Sunday, January 8, 2012

Creating Characters

The process of creating a character is like conceiving, carrying and giving birth to a baby who will, no doubt, have Mom’s nose or Grandpa’s ears. While I didn’t consciously model the characters in Mixed Messages or the subsequent novels in my Malone mystery series after myself or anyone else, there are bits and pieces of me and people I know in each of them: a physical characteristic, a personality trait or a life experience that contributed significantly to who they are. For example:
Ann is the main character in Mixed Messages. She’s living with someone who suffers from the disease of alcoholism (I did too) and even though Ann and I are totally different people, I can relate. Personality wise, she reminds me of a good friend of mine who values her family and friends above all else and goes to great lengths to help and protect them. Ann even has some of my friend’s physical characteristics but she doesn’t look like her.
Marnie, Ann’s older sister, is five foot five (so am I) and she’s outspoken, a trait we share and one we’re both trying to learn how to temper. She’s a family law attorney, as is another good friend of mine, but that’s where the similarity between the two women ends.
David, Ann’s husband, is a composite of some truly wonderful men I’ve known who happened to be alcoholics. He exhibits similar behaviors and he experiences many of the same emotions as his real life counterparts.
Olivia, Ann’s landlady, loves to tell stories about the past. Some of her tales of growing up in Cincinnati are modified versions of stories that my mother, who is the same age as Olivia, has told me. But Olivia and my mom are completely different in every other way.

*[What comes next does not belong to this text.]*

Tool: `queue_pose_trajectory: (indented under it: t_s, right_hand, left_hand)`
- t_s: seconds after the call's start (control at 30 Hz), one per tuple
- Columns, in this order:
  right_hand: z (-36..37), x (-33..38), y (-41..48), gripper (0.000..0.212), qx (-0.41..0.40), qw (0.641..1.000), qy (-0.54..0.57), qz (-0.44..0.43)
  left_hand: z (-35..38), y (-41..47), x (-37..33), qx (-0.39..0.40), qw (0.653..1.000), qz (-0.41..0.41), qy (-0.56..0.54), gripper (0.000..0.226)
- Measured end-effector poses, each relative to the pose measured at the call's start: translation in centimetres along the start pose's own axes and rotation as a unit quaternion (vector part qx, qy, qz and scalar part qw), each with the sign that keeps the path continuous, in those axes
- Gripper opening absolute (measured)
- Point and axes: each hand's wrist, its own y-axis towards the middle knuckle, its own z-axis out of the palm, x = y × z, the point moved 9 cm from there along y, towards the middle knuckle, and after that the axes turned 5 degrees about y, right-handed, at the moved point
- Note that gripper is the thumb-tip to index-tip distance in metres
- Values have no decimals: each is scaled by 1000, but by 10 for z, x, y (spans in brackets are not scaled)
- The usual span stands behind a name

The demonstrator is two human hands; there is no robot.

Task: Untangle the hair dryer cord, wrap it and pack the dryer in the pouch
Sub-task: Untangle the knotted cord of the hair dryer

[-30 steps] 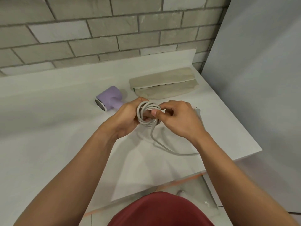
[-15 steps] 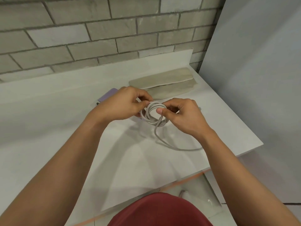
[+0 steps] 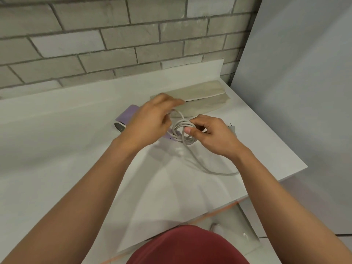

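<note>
A lilac hair dryer (image 3: 126,117) lies on the white counter (image 3: 57,149), mostly hidden behind my left hand. Its grey cord (image 3: 181,133) is wound into a small coil between my hands. My right hand (image 3: 215,137) pinches the coil with thumb and fingers. My left hand (image 3: 150,119) is above and left of the coil and holds a strand of cord that runs up from it. A loose length of cord trails toward me and curves right under my right wrist. The plug (image 3: 231,127) shows just behind my right hand. The beige pouch (image 3: 200,100) lies flat behind my hands.
A grey brick wall (image 3: 114,44) runs along the back of the counter. A plain grey panel (image 3: 295,92) stands at the right. The counter's right edge and front corner lie close to my right forearm, with floor below.
My left hand has risen and moved back over the dryer, drawing a strand of cord up from the coil. The right hand keeps its pinch on the coil.
</note>
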Motion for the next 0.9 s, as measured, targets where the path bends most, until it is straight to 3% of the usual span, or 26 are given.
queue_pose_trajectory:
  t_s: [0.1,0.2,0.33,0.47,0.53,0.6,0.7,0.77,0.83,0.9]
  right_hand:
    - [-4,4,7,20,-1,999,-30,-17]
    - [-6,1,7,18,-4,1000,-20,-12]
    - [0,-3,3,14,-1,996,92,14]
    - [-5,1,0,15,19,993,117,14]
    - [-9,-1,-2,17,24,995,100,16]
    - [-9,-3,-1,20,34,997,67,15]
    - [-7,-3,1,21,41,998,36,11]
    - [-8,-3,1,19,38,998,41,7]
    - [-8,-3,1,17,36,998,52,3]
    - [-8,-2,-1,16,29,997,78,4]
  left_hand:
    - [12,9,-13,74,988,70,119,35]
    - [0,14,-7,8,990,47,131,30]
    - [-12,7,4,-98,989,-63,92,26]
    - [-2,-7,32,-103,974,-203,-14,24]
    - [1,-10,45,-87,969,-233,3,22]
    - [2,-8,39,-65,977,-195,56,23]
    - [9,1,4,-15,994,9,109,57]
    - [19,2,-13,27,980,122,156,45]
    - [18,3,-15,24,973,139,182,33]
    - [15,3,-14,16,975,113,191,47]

Lawrence, Olivia’s son, is a few years older than me but, as children, we watched the same shows on TV. He’s a baby boomer too so he didn’t grow up with computers and all of today’s technology; he’s had to learn it and embrace it in order to function in today’s world.
Louise, Ann’s mother-in-law, believes in a place for everything and everything in its place and, although my home wouldn’t pass Louise’s white glove test, I am, like her, a stickler for order.
Do you see parts of yourself or someone you know in any of your characters?